Modularity of DOM/JS parts

Yan Seiner yan at seiner.com
Tue Mar 20 19:51:10 GMT 2007


Paul Giannaros wrote:
> On Tuesday 20 March 2007 12:53, Yan Seiner wrote:
>   
>> Hi Paul:
>>
>> I'm not sure what your ultimate goal is, but I am intrigued.
>>
>> I have an embedded panel that uses konqueror embedded as its user
>> interface.  We've done a lot of tuning, but still, konq+qt is a pretty
>> heavy weight app for a 200 MHz CPU and 32 MB RAM.
>>
>> We don't need most of konq.  We don't need generic web browsing.  What I
>> need is a simple browser that can handle javascript, display tables, and
>> GET and PUT forms.  Qt gives us some benefit since we can support i18n
>> fairly easily.
>>
>> Is this something similar to what you're working on?  Or is your goal to
>> produce a wget on steroids?
>>     
>
> No, unfortunately not the same kind of thing.
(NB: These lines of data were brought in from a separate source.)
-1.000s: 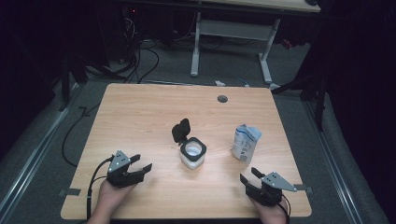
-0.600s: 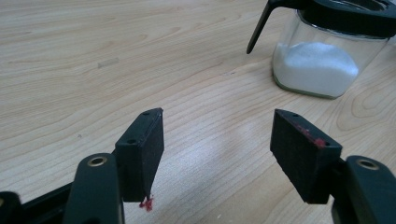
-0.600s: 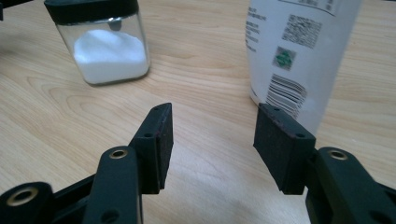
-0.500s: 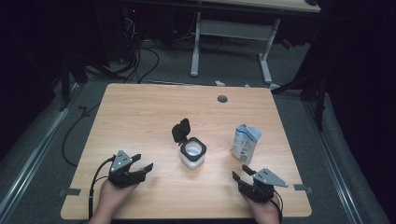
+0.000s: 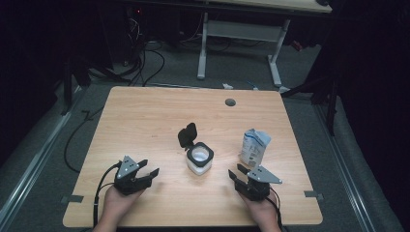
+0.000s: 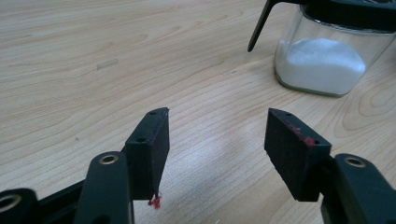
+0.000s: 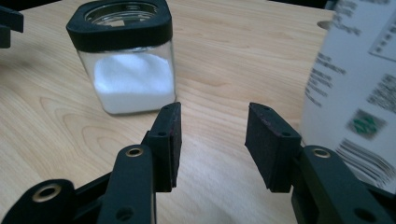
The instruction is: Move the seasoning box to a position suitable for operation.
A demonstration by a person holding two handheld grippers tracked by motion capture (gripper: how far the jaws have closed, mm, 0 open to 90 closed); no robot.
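Dead centre on the wooden table (image 5: 145, 116) sits the glass jar (image 5: 199, 159), black lid (image 5: 187, 135) flipped up behind it, white powder (image 7: 133, 80) filling its lower half. Just right of the jar stands a white and blue paper bag (image 5: 254, 147), top crumpled. The right gripper (image 5: 241, 176) hovers low, in front of the jar and to its right, below the bag; its jaws have just been closing, yet they stand apart over bare wood. The left gripper (image 5: 147, 169) waits in front of the jar to its left, jaws narrowing a little too, apart and empty.
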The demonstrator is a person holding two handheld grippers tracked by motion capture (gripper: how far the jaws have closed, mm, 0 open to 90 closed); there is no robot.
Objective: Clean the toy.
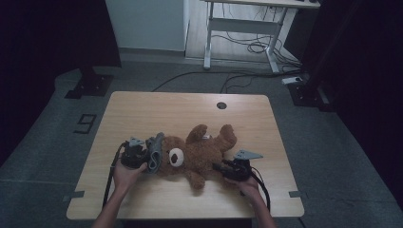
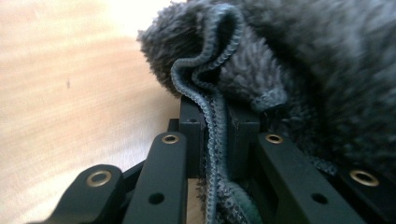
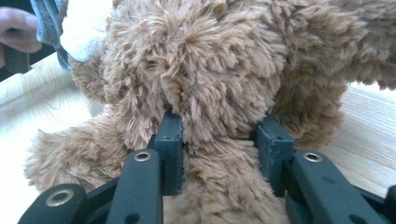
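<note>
A brown teddy bear (image 1: 197, 154) lies on its back across the wooden table (image 1: 142, 109), head toward the left. A grey fuzzy hat (image 1: 155, 152) sits against its head. My left gripper (image 1: 145, 160) is shut on the hat's stitched rim. In the left gripper view the rim (image 2: 212, 100) runs folded between the two closed jaws of that gripper (image 2: 217, 128). My right gripper (image 1: 217, 167) comes in from the right at the bear's lower body. In the right gripper view the pads of this gripper (image 3: 222, 140) press into the brown fur (image 3: 196, 70) on both sides.
A round cable hole (image 1: 221, 105) sits near the table's far edge. Behind the table stand a white desk frame (image 1: 247, 28) with cables on the floor and black stand bases (image 1: 90, 85) at left and right. A hand (image 3: 18, 32) shows far off in the right gripper view.
</note>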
The end result of this will 
> (hopefully!) be something that can be run on servers without a display -- it 
> doesn't matter what the page looks like, as long as tag soup can be parsed 
> into a meaningful DOM and traversed. It will make web scraping (something 
> that happens in businesses more than I imagined) much easier. 
> If you only need to render simple markup like tables, however, surely it would 
> make sense to either build off something like QTextDocument and use Qt for 
> HTTP transfers and then plug that with a javascript engine like KJS or 
> SpiderMonkey yourself? I suppose if you need form submissions you need a 
> browser that can handle forms :P, but that doesn't seem like an impossible 
> task.
>   
Alas, I am neither a C++ programmer nor a Qt expert....  So the learning 
curve might be more than we can afford....  I may have to look at it, 
though....

Our whole purpose is to build an embedded panel that has essentially the 
same interface from the web as from the local LCD - it's complicated a 
bit by our limited input system - an encoder and arrow buttons - but we 
already have all of the JS and PHP written.

Since the backend is written to support IE, FF, and any other JS capable 
browser, we want to maintain the same codebase for both interfaces as 
much as possible, thus the need for forms submission.  The backend 
shouldn't care where the request came from.